Selama tiga bulan penuh, gadis itu tinggal di kota kecil ini guna mempelajari tanaman obat. Dan sebuah kebetulan, usaha keluarga Nugraha sangat sesuai dengan tujuan kunjungan Mei-Mei. Membuat kehadiran gadis ini cukup intens di lingkup Keluarga Nugraha.
Selama kunjungan itu, Mei-Mei terlihat akrab dengan Arsa. Bahkan acapkali memuji Arsa di depan banyak orang. Hal ini membuat dada Telu Limo terasa sesak, selain takut rencana keluarganya akan gagal, rasa cemburu dan iri hati telah mempengaruhi akal sehatnya.
Agar tujuannya berhasil sesuai dengan apa yang diharapkan, Telu Limo berniat melenyapkan keberadaan Arsa. Siasatnya adalah bekerja sama dengan Keluarga Bohim, pihak yang merupakan pesaing bisnis bagi Keluarga Nugraha.
Di sisi keluarga Bohim, meskipun menyadari bahwa dirinya sedang di manfaatkan oleh Telu Limo, Patriak Bohim tetap menerima kerja sama itu. Kesempatan untuk meningkatkan kekayaan keluarganya tidak akan datang dua kali. Yang penting keluarganya, tidak peduli dengan apa yang terjadi di keluarga lain.
Lagi pula, sudah bertahun-tahun keluarga Bohim menabur ketidaksenangan terhadap Keluarga Nugraha. Namun tetap tidak mampu melenyapkan keluarga itu, baik dari segi bisnis maupun kekuatan.
“Patriak! Patriak! Ada berita besar.” lapor seorang penjaga, yang secara tiba-tiba memasuki Aula tamu dengan napas tersengal-sengal.
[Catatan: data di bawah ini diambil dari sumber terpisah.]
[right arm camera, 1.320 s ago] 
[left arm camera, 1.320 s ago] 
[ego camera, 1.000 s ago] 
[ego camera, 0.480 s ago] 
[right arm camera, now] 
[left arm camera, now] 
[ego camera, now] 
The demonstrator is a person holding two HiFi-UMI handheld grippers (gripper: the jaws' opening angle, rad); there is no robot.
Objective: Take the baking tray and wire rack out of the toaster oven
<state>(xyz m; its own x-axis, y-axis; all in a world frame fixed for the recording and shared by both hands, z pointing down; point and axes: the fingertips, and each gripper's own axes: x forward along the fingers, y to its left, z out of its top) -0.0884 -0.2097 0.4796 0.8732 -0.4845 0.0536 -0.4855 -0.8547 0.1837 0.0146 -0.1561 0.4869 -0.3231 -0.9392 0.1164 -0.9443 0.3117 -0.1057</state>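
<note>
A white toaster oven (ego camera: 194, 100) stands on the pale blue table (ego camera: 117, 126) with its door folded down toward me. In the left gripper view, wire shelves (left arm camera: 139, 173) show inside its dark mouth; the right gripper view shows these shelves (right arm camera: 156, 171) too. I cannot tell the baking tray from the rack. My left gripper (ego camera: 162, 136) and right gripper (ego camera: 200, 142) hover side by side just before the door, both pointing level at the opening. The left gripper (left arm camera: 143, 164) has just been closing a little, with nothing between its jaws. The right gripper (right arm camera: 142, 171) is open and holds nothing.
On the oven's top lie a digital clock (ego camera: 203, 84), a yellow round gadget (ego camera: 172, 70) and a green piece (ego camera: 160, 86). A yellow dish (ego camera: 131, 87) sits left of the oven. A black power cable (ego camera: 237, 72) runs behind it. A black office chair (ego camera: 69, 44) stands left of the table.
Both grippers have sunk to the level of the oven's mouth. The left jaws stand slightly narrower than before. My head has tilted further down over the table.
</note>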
“Kurang Ajar! Apa yang kamu lakukan, ha? Bukankah sudah aku katakan bahwa ada tamu terhormat dan tidak bisa diganggu.” bentak Patriak Bohim dengan wajah memerah marah, siap memberikan pukulan kepada penjaga itu.
“Tunggu, Patriak! Kita dengarkan dulu, berita apa yang dibawa penjaga ini.” kata Telu Limo, tangan kanannya memegang tangan patriak Bohim yang hendak memukul.
Gemetar dan ketakutan, penjaga itu berkata dengan terbata-bata. “Anu, Patriak. Anu….anu—-“
“Anu, anu, apa! Cepat katakan!” bentak patriak Bohim tidak sabar.
Dengan keringat dingin membasahi punggung, si penjaga melanjutkan laporannya. “Anu… Arsa, dia sudah kembali. Arsa sudah kembali tadi sore, Patriak.”